London pre-open: FTSE seen touch higher; rate decisions in focus
Updated : 07:36
London stocks are set open just a touch higher on Monday, despite a positive session in Asia, following solid gains at the end of last week.
The FTSE 100 is seen starting six points higher than Friday’s close at 6,145.
There are no major UK data due on Monday but this week, investors will focus on the UK Budget Statement and the Federal Reserve rate decision on Wednesday, with the Bank of England rate announcement due on Thursday.
“Monday is looking rather quiet but gives markets another opportunity to properly absorb last week’s ECB announcement before other central banks steal the spotlight,” said Oanda’s Craig Erlam.
He added that the slew of rate decisions “should make for an interesting week for the markets and provide a real test of central banks’ ability to successfully manage market expectations”.
SSE sells stake in Clyde wind farm
Energy firm SSE said it has signed agreements for the sale of 49.9% of its operational 349.6MW Clyde Wind Farm to Greencoat UK Wind and GMPF & LPFA Infrastructure LLP for a headline £355m.

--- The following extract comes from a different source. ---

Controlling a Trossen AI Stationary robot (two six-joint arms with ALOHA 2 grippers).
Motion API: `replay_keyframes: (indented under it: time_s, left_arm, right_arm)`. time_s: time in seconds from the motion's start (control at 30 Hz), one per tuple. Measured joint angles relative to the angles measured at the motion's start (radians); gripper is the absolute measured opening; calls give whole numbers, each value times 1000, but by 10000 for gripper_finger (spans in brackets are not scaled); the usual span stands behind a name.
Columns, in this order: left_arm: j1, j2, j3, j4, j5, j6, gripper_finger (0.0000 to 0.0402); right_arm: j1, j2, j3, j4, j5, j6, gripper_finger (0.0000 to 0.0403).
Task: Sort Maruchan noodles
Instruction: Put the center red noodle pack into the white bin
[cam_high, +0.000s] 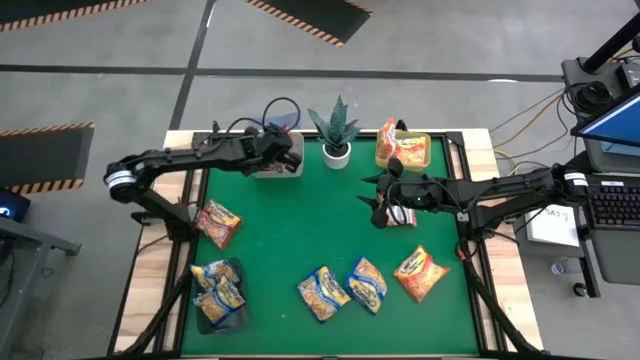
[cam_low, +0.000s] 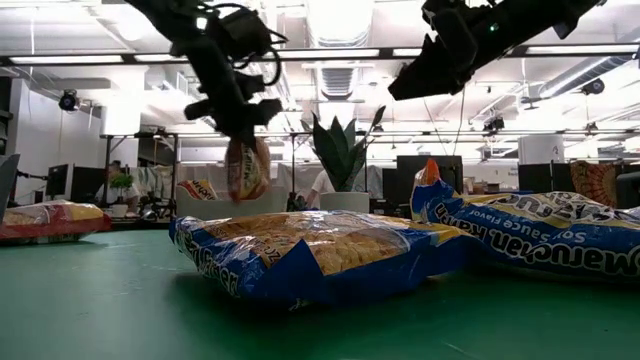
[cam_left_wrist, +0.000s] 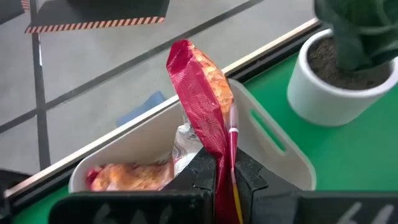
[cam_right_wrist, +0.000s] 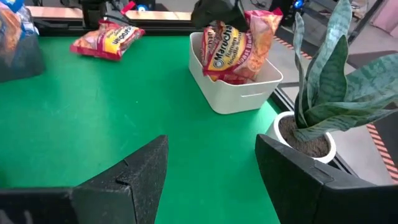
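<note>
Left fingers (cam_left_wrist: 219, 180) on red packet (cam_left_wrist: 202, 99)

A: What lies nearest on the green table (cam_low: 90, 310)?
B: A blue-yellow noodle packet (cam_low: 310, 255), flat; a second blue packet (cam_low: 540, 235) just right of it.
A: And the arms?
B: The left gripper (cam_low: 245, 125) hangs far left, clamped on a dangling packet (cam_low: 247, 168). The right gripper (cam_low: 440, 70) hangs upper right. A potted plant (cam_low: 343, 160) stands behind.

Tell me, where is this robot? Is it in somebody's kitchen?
No, probably a robot lab or workshop. The green table sits on a concrete floor with striped hazard tape, a laptop desk stands beside it, and office ceiling lights hang behind.
</note>
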Motion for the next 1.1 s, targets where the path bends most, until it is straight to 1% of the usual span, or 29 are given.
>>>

When the 172.8MW extension to Clyde is commissioned (currently under construction, completion expected in June 2017) the equity stake jointly owned by UKW and GLIL will be diluted to 30% with SSE retaining 70%. This shareholding implies a combined valuation of the two wind farms of £2.27m per MW.
In addition to completing the construction of the extension, SSE said it would provide long term management services for the day to day operations of all 522.4MW as well as long term route to market PPAs.
In March 2014 SSE announced a programme to raise £1bn from the sale of non-core assets and businesses and the sale of existing or in-development onshore wind farms. Monday's announcement takes the total proceeds achieved to date in excess of that target and will release capital to support future investment, it added.
UAE healthcare provider NMC Health has reported a 46.7% jump in underlying full year profits of $150.3m on the back of a 36.8% rise in revenue to $880.9m.
"We expect a good year for the UAE economy in 2016 supported by a reasonable GDP growth of around 3% despite the lower oil prices, based on forecasts by leading rating agencies," the company said.
"However, for the local healthcare sector the key accelerating driver of growth will be the on-going adoption of mandatory healthcare insurance in Dubai and the expected increase in covered patient rising from 1m to 3m according to Dubai Healthcare Authority (DHA).
Murray International Trust reported on a year of depressed returns on Monday, with net asset value total return of -7.8% in 2015, down from 3% a year earlier. Share price total return was -15.2% in the calendar year, compared with 1.7%, and benchmark total return was 2.6%, down from 7.5%.
The FTSE 250 investment trust revealed a revenue return per share of 45.7p, up from 40.8p in 2014, and recommended a final dividend of 15p, taking the total dividend per share to 46.5p - a lift from 45p in the prior year.